B-2. Purification de la protéine GST-Aft2p
B-2-a. A petite échelle
Purification : La purification de la protéine de fusion GST-Aft2p est effectuée en chambre
froide à 4°C par la technique en « batch » (incubation sur roue et changement de tampon par centrifugation des billes à 5000g 2 minutes). 500µL de billes de sépharose couplées au glutathion sont dans un premier temps équilibrés avec 5mL d’un tampon PBS, Triton 0,1%. Le triton est un détergent non-ionique qui permet de réduire les interactions hydrophobes non spécifiques. Les billes sont ensuite incubées pendant 1h30 avec 500µL de l’extrait protéique puis lavées 5 fois avec 1mL de PBS, Triton 0,1%. L’élution de la protéine de fusion est réalisée par incubations successives de 20 minutes avec 1mL de solutions de glutathion réduit à concentration croissante : 2mM, 5mM, 10mM et 50mM de glutathion dans un tampon Tris-HCl 50mM pH8, Triton 0,1% et NaCl 0,2M (pour augmenter la force ionique du tampon d’élution). A chaque étape, 10µL du surnageant sont prélevés et déposés sur gel SDS 8% pour
analyse. Les 4 éluats sont ensuite concentrés sur centricons PM30 (passage de 4mL à 200µL de solution).

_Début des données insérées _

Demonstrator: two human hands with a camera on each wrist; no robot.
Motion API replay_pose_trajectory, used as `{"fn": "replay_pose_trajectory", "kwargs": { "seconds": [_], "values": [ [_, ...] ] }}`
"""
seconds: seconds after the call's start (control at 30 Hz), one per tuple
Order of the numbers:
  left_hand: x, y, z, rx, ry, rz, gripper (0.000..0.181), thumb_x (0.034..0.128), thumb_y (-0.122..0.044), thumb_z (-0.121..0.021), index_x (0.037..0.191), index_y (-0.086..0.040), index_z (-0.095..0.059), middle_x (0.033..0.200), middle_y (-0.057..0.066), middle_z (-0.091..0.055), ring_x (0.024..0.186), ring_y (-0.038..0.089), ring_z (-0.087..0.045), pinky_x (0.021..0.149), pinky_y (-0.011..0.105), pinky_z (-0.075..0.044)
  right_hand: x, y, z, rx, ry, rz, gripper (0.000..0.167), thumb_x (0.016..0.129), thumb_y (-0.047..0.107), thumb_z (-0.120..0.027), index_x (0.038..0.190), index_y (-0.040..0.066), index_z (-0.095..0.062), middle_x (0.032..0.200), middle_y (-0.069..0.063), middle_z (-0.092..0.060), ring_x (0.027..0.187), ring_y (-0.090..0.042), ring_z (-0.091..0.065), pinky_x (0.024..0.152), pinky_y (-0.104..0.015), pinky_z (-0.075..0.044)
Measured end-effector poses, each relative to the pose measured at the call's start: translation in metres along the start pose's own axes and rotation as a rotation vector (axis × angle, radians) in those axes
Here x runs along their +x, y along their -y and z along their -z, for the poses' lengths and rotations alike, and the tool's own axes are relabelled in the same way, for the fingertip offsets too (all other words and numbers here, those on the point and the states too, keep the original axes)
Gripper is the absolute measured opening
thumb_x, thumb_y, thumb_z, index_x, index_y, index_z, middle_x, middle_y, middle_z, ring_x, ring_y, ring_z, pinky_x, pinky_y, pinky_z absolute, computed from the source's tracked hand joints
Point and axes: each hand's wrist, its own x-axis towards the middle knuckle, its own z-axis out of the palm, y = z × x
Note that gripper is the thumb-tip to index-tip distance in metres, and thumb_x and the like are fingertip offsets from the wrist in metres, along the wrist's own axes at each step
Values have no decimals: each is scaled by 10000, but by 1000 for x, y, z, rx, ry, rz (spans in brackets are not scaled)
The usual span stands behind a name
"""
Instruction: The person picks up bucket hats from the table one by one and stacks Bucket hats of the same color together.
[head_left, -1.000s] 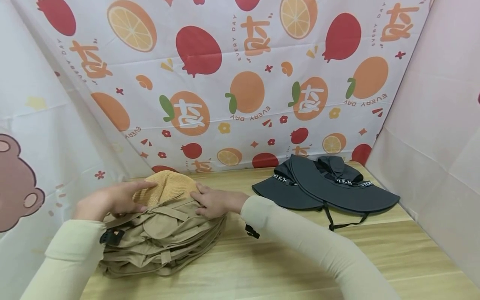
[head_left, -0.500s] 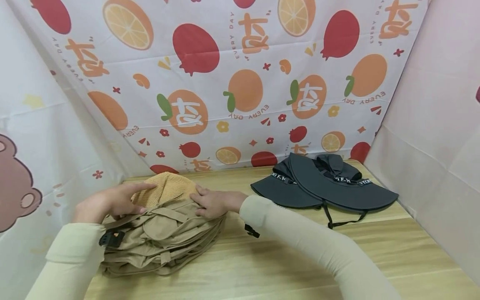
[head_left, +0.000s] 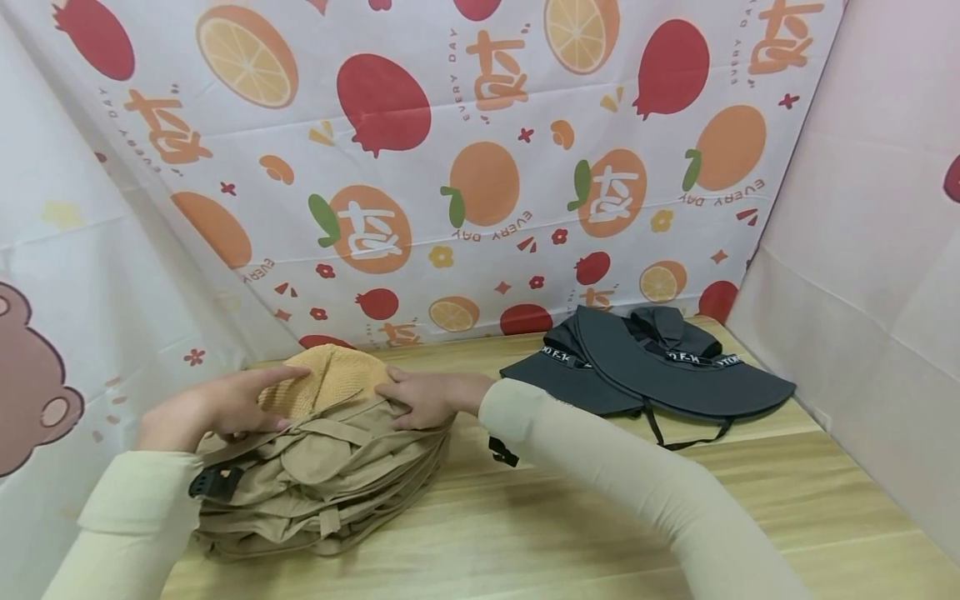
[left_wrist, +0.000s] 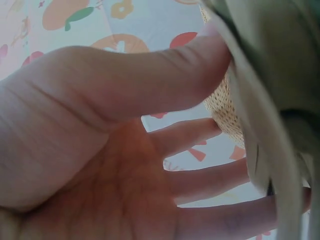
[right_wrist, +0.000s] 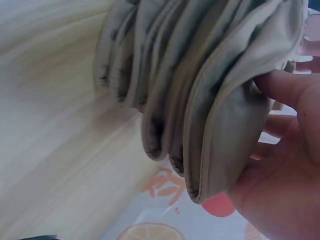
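Observation:
A pile of khaki fabric items (head_left: 322, 475), with folded layers, strap-like strips and a rounded flap, lies on the left of the table. Behind its upper edge rises a yellow woven crown-shaped piece (head_left: 333, 375), possibly a hat. My left hand (head_left: 202, 412) holds the pile's left side; in the left wrist view the thumb (left_wrist: 200, 60) touches the khaki edge and the spread fingers reach behind it. At the right side my right hand (head_left: 427, 398) grips the pile, its thumb (right_wrist: 280, 87) on the outermost khaki layer and fingers behind. Some fingertips are hidden.
Two dark grey wide-brimmed hats (head_left: 675, 387) overlap at the back right of the wooden table (head_left: 525, 533), a black cord hanging from them. A fruit-print curtain (head_left: 480, 183) stands behind, with pale cloth walls left and right.
The view shifts slightly. Both hands keep their places on the khaki pile, and the dark hats stay where they were.

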Motion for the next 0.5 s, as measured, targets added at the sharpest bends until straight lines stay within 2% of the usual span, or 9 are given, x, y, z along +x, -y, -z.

Clivage par la thrombine : 100µL des éluats concentrés sont dans un premier temps incubés 15 minutes à 37°C dans une solution de 900µL de Tris-HCl 50mM pH7,4, MgSO4 10mM et ATP 2mM afin de dissocier la protéine chaperon DnaK de la protéine de fusion GST-Aft2p. Le mélange est ensuite incubé 1h45 avec 500µL de billes de sépharose couplées au glutathion, lavé, et incubé la nuit à 4°C en présence de 10 unités de thrombine (dans 1mL de PBS). Le surnageant issu de cette digestion contient en théorie la protéine Aft2p clivée. Afin de récolter un maximum de protéine Aft2p libre, les billes sont lavées 2 fois avec du PBS. A chaque étape de l’expérience, des aliquotes de 10µL sont prélevés pour analyse.
B-2-b. A grande échelle
La purification de la protéine de fusion GST-Aft2p a été réalisée à 4°C sur une colonne contenant 8mL de billes couplées au glutathion, équilibrées avec du PBS. Le surnageant bactérien est passé 3 fois sur la colonne pour autoriser un maximum de fixation de la protéine de fusion sur les billes. La colonne est ensuite lavée avec 50mL de PBS, Triton 0,1%, puis avec 10mL de Tris-HCl 50mM pH7,4, ATP 2mM, MgCl2 10mM, NaCl 0,2M (pour décrocher le chaperon DnaK). L’élution de la protéine de fusion est réalisée en ajoutant les solutions de glutathion réduit suivantes : 10mM dans un tampon Tris-HCl 50mM pH7,5, NaCl 0,2M à pH 3,3 (5mL) ; 10mM dans un tampon Tris-HCl 50mM pH7,5, NaCl 0,2M à pH 7,5 (11,5mL) ; 100mM dans un tampon Tris-HCl 50mM pH7,5, NaCl 0,2M à pH 7,5 (10mL). Une fraction des solutions obtenues à chaque étape de la purification est conservée pour analyse. Les éluats 2 et 3 sont concentrés séparément sur une cellule de concentration Diaflo à température ambiante pendant toute une journée (passage de 11,5mL à 350µL pour l’éluat 2 et de 10mL à 650µL pour l’éluat 3).